(Work instructions) Only one span of the listing below should come back. It runs from the line with "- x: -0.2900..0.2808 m" through the line with "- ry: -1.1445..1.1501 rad", and each of its lines must be reproduced exactly.

(Dataset excerpt)

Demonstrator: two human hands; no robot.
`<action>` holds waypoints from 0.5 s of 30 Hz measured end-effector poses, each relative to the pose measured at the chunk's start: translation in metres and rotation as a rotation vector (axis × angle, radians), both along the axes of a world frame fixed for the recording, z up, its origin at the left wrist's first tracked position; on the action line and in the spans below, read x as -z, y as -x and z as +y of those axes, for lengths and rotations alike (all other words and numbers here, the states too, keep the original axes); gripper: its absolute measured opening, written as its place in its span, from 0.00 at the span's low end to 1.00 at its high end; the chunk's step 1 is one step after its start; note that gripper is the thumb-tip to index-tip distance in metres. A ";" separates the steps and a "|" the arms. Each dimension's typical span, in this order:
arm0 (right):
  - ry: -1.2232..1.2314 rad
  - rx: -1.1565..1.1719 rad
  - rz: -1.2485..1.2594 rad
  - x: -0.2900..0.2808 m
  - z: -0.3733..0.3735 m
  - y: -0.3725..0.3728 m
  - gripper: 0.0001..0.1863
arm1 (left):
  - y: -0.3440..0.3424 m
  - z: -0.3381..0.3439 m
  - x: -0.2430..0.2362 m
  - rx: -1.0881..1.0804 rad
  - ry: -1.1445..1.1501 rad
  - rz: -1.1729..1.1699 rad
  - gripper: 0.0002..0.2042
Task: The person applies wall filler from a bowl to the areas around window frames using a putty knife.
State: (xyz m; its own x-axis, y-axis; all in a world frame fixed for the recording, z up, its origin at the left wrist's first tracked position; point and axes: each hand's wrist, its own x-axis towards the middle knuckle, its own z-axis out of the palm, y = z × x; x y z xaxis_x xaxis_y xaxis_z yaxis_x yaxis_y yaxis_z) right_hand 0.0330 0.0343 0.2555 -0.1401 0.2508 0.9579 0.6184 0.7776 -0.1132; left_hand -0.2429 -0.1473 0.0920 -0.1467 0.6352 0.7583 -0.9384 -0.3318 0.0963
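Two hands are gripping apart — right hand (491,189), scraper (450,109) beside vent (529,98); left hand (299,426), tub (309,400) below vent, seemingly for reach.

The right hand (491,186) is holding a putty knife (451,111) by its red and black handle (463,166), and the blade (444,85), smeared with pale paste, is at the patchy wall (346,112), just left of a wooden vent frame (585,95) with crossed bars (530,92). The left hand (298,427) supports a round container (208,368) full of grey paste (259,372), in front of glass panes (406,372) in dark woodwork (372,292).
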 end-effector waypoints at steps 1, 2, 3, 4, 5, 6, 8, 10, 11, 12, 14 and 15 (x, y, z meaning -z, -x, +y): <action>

(Reply)
  - x: -0.2900..0.2808 m
  - z: -0.3733..0.3735 m
  - y: -0.3725..0.3728 m
  - gripper: 0.0001..0.1863
arm1 (left):
  - y: -0.3440..0.3424 m
  - z: -0.3381..0.3439 m
  - x: -0.2430..0.2362 m
  - rx: -1.0881..1.0804 rad
  - ry: -1.1445..1.1501 rad

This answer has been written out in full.